Я чувствую себя ужасно из-за того, что только что дразнила ее. И не знаю, что ей ответить на такую горькую правду. Я подбираю слова, мысленно прикасаясь к ним кончиками пальцев, как к цветам вдоль садовой дорожки, не зная, какие выбрать. Но не успеваю сорвать их и выпустить на свободу, как Оливия продолжает, уставившись в окно за моей спиной:

– После той ночи у всех вас просто продолжалась прежняя жизнь.

Наша жизнь продолжалась только в том смысле, что сердца продолжали биться. Но ритм изменился, стал более торопливым, трепещущим от страха.

– Каждый день без тебя был пыткой, – честно отвечаю я. – Мы ломали голову, где ты, вернешься ли домой, отпустит ли он тебе когда-нибудь. Я…

– У тебя прелестное платье, – перебивает она, снова ловко уклоняясь от темы похищения. И смущенно опускает взгляд на свою одежду, позаимствованную из маминого гардероба: слишком большую, мешковатую в груди, свисающую под мышками, собирающуюся в складки вокруг тонкой талии.

– Я могла бы принести тебе какую-нибудь свою одежду, – предлагаю я. – Возможно, она тебе великовата, но…

– Возможно. – Оливия с размаху садится на кровать и грызет ноготь большого пальца. – Жаль, что у меня нет своей одежды. С тех пор, как я вернулась, я даже не чувствую себя настоящим человеком.

Я присаживаюсь рядом:

– Ты о чем?

– Я чувствую себя куклой в одежде, которую выбирала не я. Которой говорят, куда идти, что съесть, когда есть. Меня со всех сторон теребят полицейские, психотерапевты, судмедэксперты. Я ничего не решаю сама. – Она горько усмехается. – На самом деле я больше похожа не на куклу, а на мешок с вещдоками.

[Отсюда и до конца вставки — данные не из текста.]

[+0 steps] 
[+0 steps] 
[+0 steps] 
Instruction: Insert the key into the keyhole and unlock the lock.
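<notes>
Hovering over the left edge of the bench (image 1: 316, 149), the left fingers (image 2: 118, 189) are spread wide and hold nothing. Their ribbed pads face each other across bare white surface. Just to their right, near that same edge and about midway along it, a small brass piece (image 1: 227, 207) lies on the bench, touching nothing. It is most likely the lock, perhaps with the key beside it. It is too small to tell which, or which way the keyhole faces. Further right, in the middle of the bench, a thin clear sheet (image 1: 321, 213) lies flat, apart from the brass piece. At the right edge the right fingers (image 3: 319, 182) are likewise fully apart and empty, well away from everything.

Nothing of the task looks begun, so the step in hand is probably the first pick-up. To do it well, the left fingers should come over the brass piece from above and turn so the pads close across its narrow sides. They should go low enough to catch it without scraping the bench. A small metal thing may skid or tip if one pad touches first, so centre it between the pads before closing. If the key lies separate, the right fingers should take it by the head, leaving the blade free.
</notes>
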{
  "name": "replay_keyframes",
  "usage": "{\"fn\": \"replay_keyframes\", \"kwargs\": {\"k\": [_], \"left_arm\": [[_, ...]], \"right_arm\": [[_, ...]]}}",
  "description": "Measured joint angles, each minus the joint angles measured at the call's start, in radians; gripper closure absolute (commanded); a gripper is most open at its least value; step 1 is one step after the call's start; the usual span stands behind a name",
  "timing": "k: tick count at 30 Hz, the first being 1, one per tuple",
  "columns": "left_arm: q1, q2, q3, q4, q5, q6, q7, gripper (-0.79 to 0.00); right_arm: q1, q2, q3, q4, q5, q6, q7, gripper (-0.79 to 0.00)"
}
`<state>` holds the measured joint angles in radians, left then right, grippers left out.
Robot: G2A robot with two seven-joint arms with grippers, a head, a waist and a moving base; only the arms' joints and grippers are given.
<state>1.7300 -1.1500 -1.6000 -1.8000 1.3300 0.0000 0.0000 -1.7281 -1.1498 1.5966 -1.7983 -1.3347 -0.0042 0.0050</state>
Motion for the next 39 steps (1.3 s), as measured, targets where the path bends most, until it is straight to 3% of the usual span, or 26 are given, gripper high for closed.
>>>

Я с раскаянием опускаю взгляд на свои руки, вспоминая, как хладнокровно назвала сестру ходячим местом преступления в день ее возвращения. И поднимаю глаза, гадая, услышала ли она тогда.

– Мама душит меня, – жалуется она. – Обращается как с ребенком.

– Она очень сильно тебя любит. И ее назойливость, и лазанья… Именно так она проявляет свою любовь, – я бросаюсь на защиту мамы, хотя сама чувствовала удушающие объятия ее заботы. Настолько тяжелые, что иногда кажется, будто на тебя навалили сотню толстых шерстяных одеял. Поначалу это успокаивает, но потом ты оказываешься погребенным под ними и еле дышишь.

– Ты права, – сокрушенно отвечает Оливия. И я чувствую укол сожаления из-за того, что заставила ее задуматься о своих чувствах. – Я веду себя неразумно. Я…

– Мама может перегнуть палку, – торопливо перебиваю я и прикусываю губу, потрясенная тем, что сейчас нанесла удар в спину своей любящей маме. Оливия улыбается, и между нами что-то возникает. Что-то сестринское, ослабляющее неумолимую хватку одиночества.

– Она бывает и такой, правда? – Оливия поджимает одну ногу под себя и заговорщически подается вперед. – Она повсюду. Постоянно. Я бы хотела, чтобы мы с тобой могли побыть друг с другом. Сбежать ото всех.

– Я тоже.

Она сияет:

– Правда?

Я киваю.

Она встает с кровати, вытаскивает коробку, достает мой дневник, лежащий сверху, открывает его и листает страницы, пока не находит искомое.

– Что ты делаешь? – спрашиваю я.

Она довольно улыбается в ответ, захлопывает дневник и швыряет на туалетный столик. Потом прислоняется к дверному косяку и зовет маму – почти точь-в-точь как когда ей было тринадцать.

Через секунду мама взлетает вверх по лестнице, взволнованная и окрыленная:

– Всё в порядке?

Оливия кивает.

– Извини, – нежно просит она. – Визит в полицию всегда выбивает меня из колеи. Я не должна была вымещать это на тебе.

– Не нужно извиняться, милая, – отвечает мама. – А если что-то понадобится, ты знаешь – я всегда рядом.